## Task goal
Each line of the material holding the word "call" must be identified and copied.

## The data
::::
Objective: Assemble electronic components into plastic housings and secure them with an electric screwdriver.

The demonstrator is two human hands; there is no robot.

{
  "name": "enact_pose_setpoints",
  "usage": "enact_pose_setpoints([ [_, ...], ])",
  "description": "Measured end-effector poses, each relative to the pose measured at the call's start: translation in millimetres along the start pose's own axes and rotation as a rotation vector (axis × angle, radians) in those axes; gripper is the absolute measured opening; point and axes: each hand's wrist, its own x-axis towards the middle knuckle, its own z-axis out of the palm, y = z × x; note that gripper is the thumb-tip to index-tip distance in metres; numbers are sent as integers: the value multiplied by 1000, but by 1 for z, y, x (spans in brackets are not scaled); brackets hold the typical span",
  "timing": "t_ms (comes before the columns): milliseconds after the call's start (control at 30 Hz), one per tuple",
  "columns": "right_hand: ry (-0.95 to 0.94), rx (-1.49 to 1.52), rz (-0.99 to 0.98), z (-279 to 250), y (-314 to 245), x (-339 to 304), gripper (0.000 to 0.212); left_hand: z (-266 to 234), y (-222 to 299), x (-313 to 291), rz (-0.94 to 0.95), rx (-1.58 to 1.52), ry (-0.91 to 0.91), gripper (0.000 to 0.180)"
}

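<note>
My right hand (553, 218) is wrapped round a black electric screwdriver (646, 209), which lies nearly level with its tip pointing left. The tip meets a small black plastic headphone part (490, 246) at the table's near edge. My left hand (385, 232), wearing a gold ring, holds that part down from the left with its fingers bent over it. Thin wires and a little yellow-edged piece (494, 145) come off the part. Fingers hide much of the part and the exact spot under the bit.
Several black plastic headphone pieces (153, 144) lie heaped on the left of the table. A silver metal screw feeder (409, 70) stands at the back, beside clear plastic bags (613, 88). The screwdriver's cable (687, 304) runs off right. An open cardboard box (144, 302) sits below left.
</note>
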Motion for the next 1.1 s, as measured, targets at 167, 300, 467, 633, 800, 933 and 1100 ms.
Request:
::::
## Answer for the task
  "description": "Measured end-effector poses, each relative to the pose measured at the call's start: translation in millimetres along the start pose's own axes and rotation as a rotation vector (axis × angle, radians) in those axes; gripper is the absolute measured opening; point and axes: each hand's wrist, its own x-axis towards the middle knuckle, its own z-axis out of the palm, y = z × x; note that gripper is the thumb-tip to index-tip distance in metres; numbers are sent as integers: the value multiplied by 1000, but by 1 for z, y, x (spans in brackets are not scaled); brackets hold the typical span",
  "timing": "t_ms (comes before the columns): milliseconds after the call's start (control at 30 Hz), one per tuple",

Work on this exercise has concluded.